───── Data listing
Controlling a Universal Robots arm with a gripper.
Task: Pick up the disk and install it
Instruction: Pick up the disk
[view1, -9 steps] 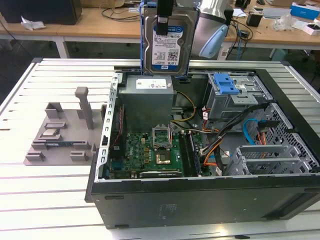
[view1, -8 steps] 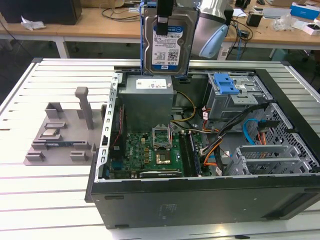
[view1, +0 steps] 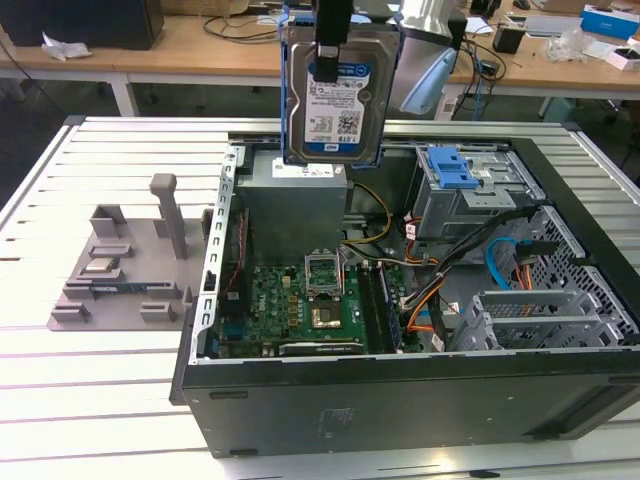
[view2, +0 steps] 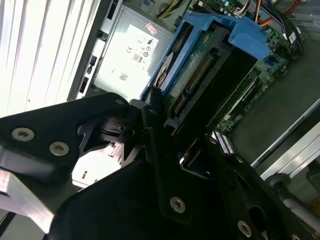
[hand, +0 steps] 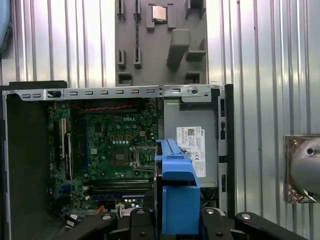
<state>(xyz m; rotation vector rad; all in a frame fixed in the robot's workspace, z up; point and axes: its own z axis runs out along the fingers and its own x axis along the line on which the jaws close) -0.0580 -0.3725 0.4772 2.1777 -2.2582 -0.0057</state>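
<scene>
Silver disk in its blue frame, pinched tight between my jaws, my gripper holding it upright in the air, above the open black computer case, over the grey box inside

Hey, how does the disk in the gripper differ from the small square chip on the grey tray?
The disk hangs upright over the open computer case, clamped by the gripper; the chip lies flat on the grey tray. The disk is far larger than the chip. The disk carries a white-and-blue label and a blue bracket; the chip is plain. Both are silvery, and neither sits inside the case.
</scene>
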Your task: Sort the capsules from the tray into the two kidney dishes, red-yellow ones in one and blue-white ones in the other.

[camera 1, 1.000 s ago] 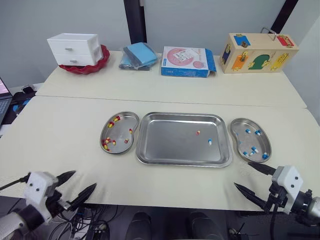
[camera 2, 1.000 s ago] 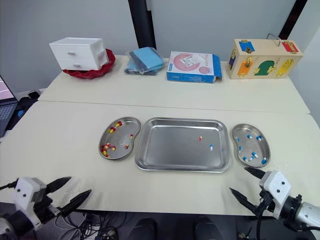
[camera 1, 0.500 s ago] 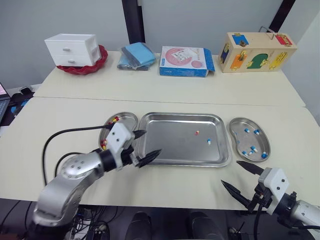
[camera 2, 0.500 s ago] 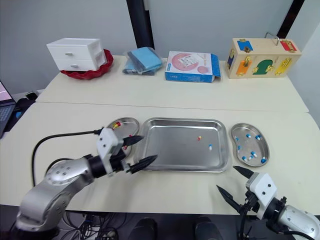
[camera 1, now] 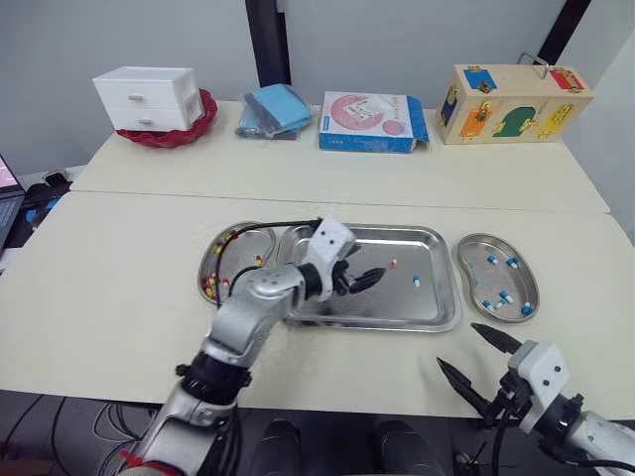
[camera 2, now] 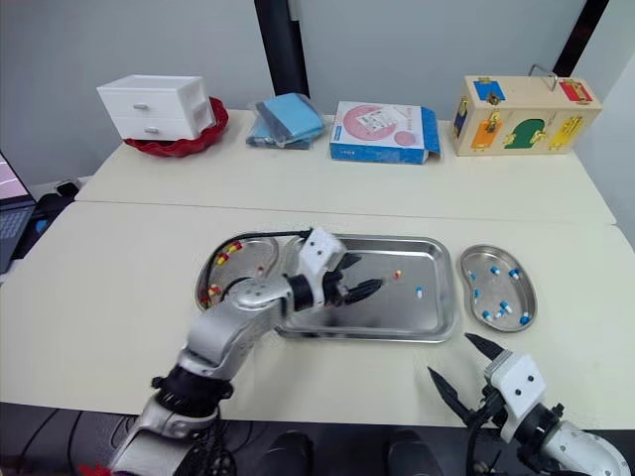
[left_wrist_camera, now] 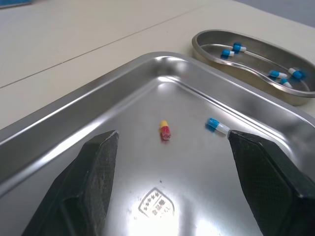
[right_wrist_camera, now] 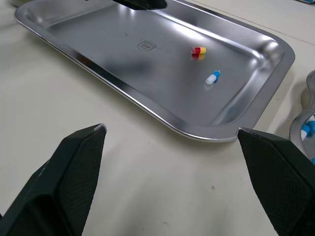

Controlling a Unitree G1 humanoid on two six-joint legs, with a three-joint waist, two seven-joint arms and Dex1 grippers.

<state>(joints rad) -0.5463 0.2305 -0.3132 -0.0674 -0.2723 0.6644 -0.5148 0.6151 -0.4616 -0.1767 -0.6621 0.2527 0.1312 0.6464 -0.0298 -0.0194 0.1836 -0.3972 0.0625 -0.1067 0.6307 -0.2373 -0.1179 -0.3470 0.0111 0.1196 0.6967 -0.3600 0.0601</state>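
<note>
Reaching over the middle of the tray (camera 1: 369,232), the left gripper (camera 1: 366,277) has its two black fingers spread wide and holds nothing. In its wrist view the red-yellow capsule (left_wrist_camera: 165,131) lies on the tray floor just ahead, in line with the gap between the fingers. The blue-white capsule (left_wrist_camera: 216,126) lies near it, on the side toward the right kidney dish (camera 1: 467,250). Both loose capsules sit in the tray's right half, apart from each other and off the rim.

The left arm comes in across the tray's left end and the inner edge of the left kidney dish (camera 1: 210,260), which carries the sorted red-yellow capsules (camera 1: 216,283). A black cable (camera 1: 260,227) from the arm arcs over that dish. The right kidney dish, just beside the tray's right end, carries the sorted blue-white capsules (camera 1: 504,297).

The right gripper (camera 1: 462,347) hangs at the near edge of the tabletop (camera 1: 109,268), off the tray's near right corner, its fingers wide apart and empty. Bare tabletop spreads to the left of the dishes and along the front edge.

Past a seam, a rear tabletop (camera 1: 298,171) bears a white drawer unit (camera 1: 149,96) touching a red bowl (camera 1: 189,133), blue cloths (camera 1: 274,109), a pink-and-blue box (camera 1: 369,121) and a wooden lock box (camera 1: 516,103), all well apart from the tray.
</note>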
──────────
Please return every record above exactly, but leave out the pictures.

- Response for this exercise -
Controlling a Universal Robots arm with a gripper.
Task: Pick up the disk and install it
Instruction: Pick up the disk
[view1, -9 steps] 
[view1, -8 steps] 
[view1, +0 steps] 
[view2, +0 steps] 
[hand, +0 steps] 
<state>(xyz m; rotation vector rad; all in a frame fixed in the robot's workspace, z up; point and axes: its own z axis runs out along the fingers and its own x axis along the line on which the jaws close) -0.0580 -0.3725 0.4772 2.1777 -2.2582 -0.0057</state>
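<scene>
Silver disk in its blue frame, pinched tight between my jaws, my gripper holding it upright in the air, above the open black computer case, over the grey box inside

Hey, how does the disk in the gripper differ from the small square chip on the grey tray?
The disk hangs upright over the open computer case, clamped by the gripper; the chip lies flat on the grey tray. The disk is far larger than the chip. The disk carries a white-and-blue label and a blue bracket; the chip is plain. Both are silvery, and neither sits inside the case.
</scene>
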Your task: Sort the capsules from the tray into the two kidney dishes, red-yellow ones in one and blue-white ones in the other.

[camera 1, 1.000 s ago] 
[camera 2, 1.000 s ago] 
[camera 1, 0.500 s ago] 
[camera 2, 0.500 s ago] 
[camera 1, now] 
[camera 2, now] 
[left_wrist_camera, now] 
[right_wrist_camera, now] 

Controlling a Unitree G1 humanoid on two six-joint legs, with a three-joint waist, two seven-joint arms and Dex1 grippers.

<state>(joints rad) -0.5463 0.2305 -0.3132 -0.0674 -0.2723 0.6644 -0.5148 0.6151 -0.4616 -0.1767 -0.6621 0.2527 0.1312 0.6464 -0.0298 -0.0194 0.1836 -0.3972 0.0625 -0.1067 0.6307 -0.2373 -0.1179 -0.3470 0.0111 0.1196 0.6967 -0.3600 0.0601</state>
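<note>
Reaching over the middle of the tray (camera 1: 369,232), the left gripper (camera 1: 366,277) has its two black fingers spread wide and holds nothing. In its wrist view the red-yellow capsule (left_wrist_camera: 165,131) lies on the tray floor just ahead, in line with the gap between the fingers. The blue-white capsule (left_wrist_camera: 216,126) lies near it, on the side toward the right kidney dish (camera 1: 467,250). Both loose capsules sit in the tray's right half, apart from each other and off the rim.

The left arm comes in across the tray's left end and the inner edge of the left kidney dish (camera 1: 210,260), which carries the sorted red-yellow capsules (camera 1: 216,283). A black cable (camera 1: 260,227) from the arm arcs over that dish. The right kidney dish, just beside the tray's right end, carries the sorted blue-white capsules (camera 1: 504,297).

The right gripper (camera 1: 462,347) hangs at the near edge of the tabletop (camera 1: 109,268), off the tray's near right corner, its fingers wide apart and empty. Bare tabletop spreads to the left of the dishes and along the front edge.

Past a seam, a rear tabletop (camera 1: 298,171) bears a white drawer unit (camera 1: 149,96) touching a red bowl (camera 1: 189,133), blue cloths (camera 1: 274,109), a pink-and-blue box (camera 1: 369,121) and a wooden lock box (camera 1: 516,103), all well apart from the tray.
</note>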

The answer has been written out completely.